Let’s take a look at the three key indicators: 1. VIX: closed at 43.06 compared to 45.52 yesterday; 2. The euro/yen cross: closed at 116 compared to 115 yesterday; 3. The TED spread: closed at 92 bps compared to 98 bps yesterday.
Most major sectors finished the session higher led by transportation and healthcare. The CRB commodity index rebounded 0.3%. The US dollar was lower against most major currencies. Treasuries dropped with the yield curve steepened. The three-month US LIBOR closed at 123 bps. The VIX index dropped 2 point. The market breath was positive on both NYSE and Nasdaq. The volume was neutral.

 
Update for February 2nd:

The market started the new month in a mixed fashion. The Dow, dragged by several industrial names, was off by 0.8%. The Nasdaq, boosted by Microsoft and Intel, gained 1.2%. There is little market moving news.
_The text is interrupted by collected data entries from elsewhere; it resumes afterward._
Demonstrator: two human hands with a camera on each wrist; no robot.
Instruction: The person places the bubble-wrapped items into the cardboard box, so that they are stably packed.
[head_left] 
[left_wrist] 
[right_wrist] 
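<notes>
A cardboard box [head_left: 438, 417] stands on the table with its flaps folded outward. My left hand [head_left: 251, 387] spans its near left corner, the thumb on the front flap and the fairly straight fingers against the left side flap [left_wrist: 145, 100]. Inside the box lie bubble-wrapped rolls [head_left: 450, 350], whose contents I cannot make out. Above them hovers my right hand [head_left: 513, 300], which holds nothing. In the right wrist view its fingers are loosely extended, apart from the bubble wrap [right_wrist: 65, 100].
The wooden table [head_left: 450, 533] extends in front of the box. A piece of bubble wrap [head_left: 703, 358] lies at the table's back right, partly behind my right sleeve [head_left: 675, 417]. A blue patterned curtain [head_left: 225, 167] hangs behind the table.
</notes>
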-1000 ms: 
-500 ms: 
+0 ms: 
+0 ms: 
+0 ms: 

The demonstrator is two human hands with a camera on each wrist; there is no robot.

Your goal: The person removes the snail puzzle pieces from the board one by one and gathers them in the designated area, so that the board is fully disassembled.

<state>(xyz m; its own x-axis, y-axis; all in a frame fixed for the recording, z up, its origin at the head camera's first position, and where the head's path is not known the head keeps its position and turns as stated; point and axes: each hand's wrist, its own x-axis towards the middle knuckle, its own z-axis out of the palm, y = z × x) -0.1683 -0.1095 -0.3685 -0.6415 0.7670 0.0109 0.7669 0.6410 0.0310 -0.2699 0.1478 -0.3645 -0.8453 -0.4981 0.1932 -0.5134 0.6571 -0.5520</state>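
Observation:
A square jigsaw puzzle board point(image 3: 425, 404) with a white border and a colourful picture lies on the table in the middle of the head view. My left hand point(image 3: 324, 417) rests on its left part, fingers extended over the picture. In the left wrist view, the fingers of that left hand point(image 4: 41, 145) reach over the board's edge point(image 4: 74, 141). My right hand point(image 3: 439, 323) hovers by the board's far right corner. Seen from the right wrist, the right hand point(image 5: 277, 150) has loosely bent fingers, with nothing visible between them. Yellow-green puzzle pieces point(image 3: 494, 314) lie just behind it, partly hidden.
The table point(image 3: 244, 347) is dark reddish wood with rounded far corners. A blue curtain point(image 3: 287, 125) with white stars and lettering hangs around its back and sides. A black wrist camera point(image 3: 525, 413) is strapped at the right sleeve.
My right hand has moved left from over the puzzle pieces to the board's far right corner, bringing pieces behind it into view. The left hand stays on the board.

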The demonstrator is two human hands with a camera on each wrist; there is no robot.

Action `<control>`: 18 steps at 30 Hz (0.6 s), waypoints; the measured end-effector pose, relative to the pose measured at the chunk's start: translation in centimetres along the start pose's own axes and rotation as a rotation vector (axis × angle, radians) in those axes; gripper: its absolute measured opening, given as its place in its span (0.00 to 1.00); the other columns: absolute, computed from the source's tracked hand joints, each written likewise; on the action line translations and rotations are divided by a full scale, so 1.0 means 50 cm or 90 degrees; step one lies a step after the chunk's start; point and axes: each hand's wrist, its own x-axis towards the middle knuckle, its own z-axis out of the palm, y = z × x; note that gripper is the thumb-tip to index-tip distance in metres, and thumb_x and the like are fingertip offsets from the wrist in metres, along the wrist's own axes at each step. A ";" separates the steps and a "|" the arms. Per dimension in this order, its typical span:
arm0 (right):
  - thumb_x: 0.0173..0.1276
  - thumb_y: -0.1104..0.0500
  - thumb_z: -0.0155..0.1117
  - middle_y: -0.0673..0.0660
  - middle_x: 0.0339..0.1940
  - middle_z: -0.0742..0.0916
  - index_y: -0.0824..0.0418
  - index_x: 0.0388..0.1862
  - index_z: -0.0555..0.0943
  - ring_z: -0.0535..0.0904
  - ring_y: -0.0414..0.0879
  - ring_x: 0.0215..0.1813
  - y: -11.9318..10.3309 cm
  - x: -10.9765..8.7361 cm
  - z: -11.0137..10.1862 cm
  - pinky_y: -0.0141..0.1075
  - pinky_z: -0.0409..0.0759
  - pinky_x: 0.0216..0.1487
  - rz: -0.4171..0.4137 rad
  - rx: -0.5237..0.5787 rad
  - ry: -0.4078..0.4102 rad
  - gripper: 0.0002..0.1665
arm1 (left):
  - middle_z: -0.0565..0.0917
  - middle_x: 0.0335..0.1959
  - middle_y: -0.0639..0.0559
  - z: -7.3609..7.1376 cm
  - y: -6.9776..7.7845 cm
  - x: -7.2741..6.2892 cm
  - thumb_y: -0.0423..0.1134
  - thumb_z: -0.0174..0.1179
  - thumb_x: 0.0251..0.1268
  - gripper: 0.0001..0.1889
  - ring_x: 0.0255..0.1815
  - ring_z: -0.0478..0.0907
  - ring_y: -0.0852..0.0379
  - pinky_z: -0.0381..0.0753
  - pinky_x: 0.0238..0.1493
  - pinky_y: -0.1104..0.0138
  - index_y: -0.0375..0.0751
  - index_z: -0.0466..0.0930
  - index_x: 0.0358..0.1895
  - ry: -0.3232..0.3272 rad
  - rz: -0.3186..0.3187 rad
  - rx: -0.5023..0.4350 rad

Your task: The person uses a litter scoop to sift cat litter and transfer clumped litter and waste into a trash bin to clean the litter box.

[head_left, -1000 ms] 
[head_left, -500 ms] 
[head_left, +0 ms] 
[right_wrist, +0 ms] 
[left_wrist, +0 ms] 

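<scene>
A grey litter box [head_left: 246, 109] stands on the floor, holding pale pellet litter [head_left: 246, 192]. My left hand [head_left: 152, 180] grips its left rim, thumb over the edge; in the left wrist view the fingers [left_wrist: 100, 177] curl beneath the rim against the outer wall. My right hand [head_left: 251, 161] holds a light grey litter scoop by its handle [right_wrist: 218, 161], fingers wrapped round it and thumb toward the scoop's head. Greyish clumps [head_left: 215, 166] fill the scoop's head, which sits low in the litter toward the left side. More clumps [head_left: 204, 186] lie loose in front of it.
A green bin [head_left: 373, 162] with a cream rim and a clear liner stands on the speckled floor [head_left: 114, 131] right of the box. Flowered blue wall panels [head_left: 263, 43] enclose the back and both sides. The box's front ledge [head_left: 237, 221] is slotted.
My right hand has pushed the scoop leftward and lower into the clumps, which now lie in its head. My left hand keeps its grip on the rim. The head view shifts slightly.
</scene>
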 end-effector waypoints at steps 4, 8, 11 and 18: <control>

One interesting news item came from the personal saving rate for December, which was at a multi-year high of 3.6% compared to 2.8% in the previous month. After peaking at around 20% in early 1980s, the US personal saving rate has consistently trended lower to an average of 5% during 1990s and then temporarily moved into the negative territory during the early part of this decade. Now the trend seems to be reversed, which is good for the economy in the long run but probably bad for those manufacturers and retailers that are looking for consumers to open their wallets now.
Let’s take a look at the three key indicators plus the iTraxx CDX index: 1. VIX: closed at 45.52 compared to 44.84 last Friday; 2. The euro/yen cross: closed at 115 compared to 115 last Friday; 3. The TED spread: closed at 98 bps compared to 96 bps last Friday; 4. The iTraxx composite spread: closed at 671 bps compared to 695 bps in the previous week.
Most major sectors finished the session lower led by basic materials and industrials. Tech and healthcare are two bright spots. The CRB commodity index dropped 1.9%. The US dollar was higher against most major currencies. Treasuries were mixed with the yield curve flattened. The three-month US LIBOR closed at 122 bps. The VIX index rose 1 point. The market breath was neutral on NYSE and positive on Nasdaq. The volume was neutral.